# Building sparse array from packed arrays

Suppose I have two large packed arrays a and b, that respectively contain the position of the elements of a square matrix (i.e. a has the explicit form {{1,2},{2,3},{3,4},...}) and the value for each matrix element (i.e. b has the explicit form {0.2938,0.091,-0.4984,...}).

Now, is there a way to build a sparse array from a and b without having unpacking in the internal process of creating the sparse array ?

Refining the question + example below: The usual SparseArray[a->b] command seems have some unpacking in the process although a and b are unaffected. Really, what I'm concerned about is : suppose you have memA=ByteCount[a] and memB=ByteCount[b].
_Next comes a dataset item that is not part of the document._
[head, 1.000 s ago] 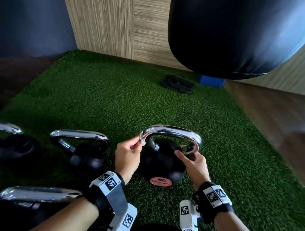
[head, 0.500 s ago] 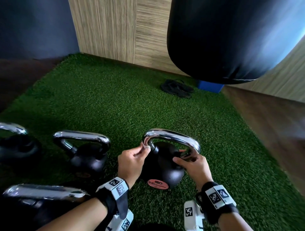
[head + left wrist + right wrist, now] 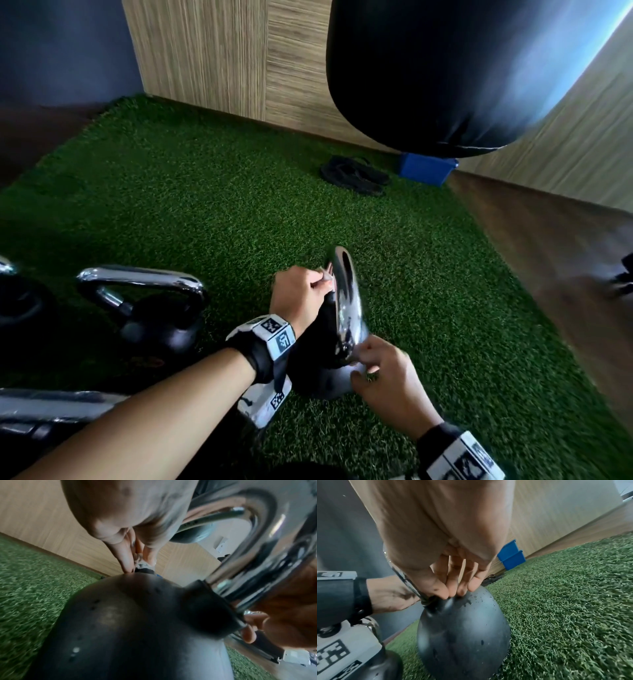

In the process of constructing c=SparseArray[a->b] I do not want my kernel to suck up all my memory by unpacking a or b (or doing some other unpacking in the internal code), i.e. the kernel memory required during the process should not exceed something like memA+memB, which seems like a very natural requirement to me... In eldo's answer below, it seems there is no unpacking since the arrays considered are too small. Considering larger arrays will lead to the above mentioned problem.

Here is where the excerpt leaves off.